--- What the task asks ---
Check the entries below for lines with "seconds"; report only how many there are.

--- Exercise data ---
((

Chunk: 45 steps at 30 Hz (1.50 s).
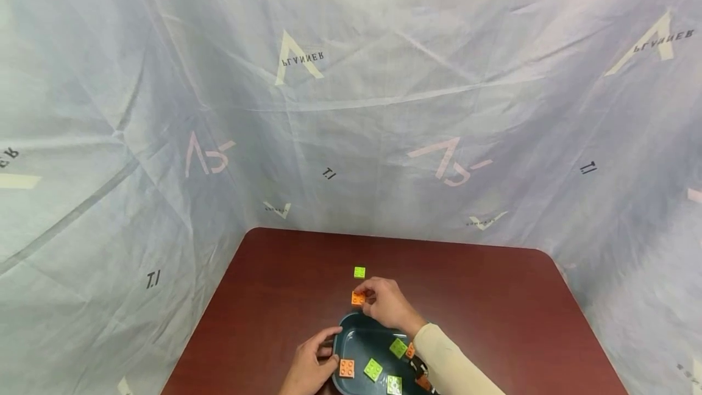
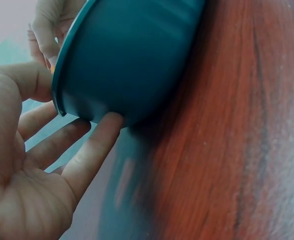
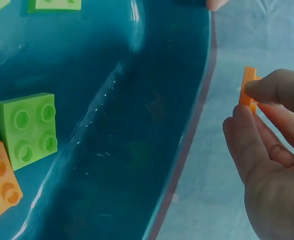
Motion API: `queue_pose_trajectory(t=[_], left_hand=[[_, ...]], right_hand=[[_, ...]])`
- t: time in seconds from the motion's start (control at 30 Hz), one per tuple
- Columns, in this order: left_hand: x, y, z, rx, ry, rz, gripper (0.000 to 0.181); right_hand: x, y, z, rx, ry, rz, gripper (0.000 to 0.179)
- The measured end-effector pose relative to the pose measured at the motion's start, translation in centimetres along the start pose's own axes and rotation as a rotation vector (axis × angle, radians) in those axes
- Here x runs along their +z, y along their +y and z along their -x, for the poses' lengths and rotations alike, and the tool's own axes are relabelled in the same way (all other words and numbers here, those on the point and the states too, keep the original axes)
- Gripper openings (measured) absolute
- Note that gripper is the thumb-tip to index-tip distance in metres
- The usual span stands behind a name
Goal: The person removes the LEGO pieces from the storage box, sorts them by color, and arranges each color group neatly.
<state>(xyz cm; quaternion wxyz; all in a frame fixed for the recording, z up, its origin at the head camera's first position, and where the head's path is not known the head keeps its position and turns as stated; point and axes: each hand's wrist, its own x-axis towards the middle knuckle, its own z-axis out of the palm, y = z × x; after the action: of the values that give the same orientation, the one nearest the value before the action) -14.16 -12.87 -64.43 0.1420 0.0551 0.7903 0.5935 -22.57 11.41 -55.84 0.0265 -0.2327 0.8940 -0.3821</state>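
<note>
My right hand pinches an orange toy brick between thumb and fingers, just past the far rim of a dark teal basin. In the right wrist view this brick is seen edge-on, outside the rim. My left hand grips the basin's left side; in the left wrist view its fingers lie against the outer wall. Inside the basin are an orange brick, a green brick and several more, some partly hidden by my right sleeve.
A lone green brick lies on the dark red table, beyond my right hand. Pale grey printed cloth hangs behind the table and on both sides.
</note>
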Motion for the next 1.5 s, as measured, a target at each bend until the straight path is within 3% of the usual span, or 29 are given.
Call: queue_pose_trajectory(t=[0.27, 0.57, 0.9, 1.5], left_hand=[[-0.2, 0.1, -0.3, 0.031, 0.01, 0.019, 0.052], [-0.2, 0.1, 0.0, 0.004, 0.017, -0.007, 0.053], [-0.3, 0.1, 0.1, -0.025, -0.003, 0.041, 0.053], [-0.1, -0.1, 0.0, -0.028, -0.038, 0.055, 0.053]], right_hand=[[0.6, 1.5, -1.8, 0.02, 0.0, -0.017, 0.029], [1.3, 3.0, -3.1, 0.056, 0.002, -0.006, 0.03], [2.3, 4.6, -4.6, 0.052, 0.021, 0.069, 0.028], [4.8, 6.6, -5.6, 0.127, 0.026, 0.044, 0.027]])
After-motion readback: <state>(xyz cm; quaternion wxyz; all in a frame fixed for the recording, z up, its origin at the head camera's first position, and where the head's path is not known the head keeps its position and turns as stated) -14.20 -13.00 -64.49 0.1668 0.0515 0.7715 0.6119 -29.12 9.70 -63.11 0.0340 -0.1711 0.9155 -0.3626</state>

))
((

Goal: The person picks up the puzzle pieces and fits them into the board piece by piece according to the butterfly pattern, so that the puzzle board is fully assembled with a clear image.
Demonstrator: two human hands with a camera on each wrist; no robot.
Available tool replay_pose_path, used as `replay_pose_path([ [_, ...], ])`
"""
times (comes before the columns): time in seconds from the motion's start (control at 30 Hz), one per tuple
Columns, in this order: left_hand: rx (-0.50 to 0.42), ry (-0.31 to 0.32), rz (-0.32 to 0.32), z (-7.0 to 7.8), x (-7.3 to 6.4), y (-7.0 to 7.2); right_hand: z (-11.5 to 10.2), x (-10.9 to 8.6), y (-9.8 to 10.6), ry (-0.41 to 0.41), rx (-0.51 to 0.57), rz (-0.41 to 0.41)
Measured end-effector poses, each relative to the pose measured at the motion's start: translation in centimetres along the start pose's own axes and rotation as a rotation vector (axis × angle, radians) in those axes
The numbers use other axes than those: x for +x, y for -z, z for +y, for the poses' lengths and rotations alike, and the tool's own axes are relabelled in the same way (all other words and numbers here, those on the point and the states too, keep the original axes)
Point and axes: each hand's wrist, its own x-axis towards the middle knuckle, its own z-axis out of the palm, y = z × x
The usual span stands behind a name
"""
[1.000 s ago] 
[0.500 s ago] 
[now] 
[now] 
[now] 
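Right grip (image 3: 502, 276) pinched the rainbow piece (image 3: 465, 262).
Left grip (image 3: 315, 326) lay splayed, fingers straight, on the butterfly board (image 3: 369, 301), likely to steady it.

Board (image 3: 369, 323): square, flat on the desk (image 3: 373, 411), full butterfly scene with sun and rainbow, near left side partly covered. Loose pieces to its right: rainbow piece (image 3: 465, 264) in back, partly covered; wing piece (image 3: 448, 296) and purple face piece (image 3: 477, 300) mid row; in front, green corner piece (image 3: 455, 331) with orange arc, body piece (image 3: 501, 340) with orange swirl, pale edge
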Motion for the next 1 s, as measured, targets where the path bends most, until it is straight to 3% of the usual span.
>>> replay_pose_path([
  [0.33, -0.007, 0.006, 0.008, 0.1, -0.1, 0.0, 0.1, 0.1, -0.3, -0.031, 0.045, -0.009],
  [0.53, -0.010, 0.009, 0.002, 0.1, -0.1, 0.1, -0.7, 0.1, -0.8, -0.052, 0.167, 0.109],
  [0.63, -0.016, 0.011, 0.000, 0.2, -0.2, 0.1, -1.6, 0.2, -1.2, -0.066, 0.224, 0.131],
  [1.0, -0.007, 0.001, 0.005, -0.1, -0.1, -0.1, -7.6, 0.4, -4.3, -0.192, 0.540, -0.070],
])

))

--- Solution ---
2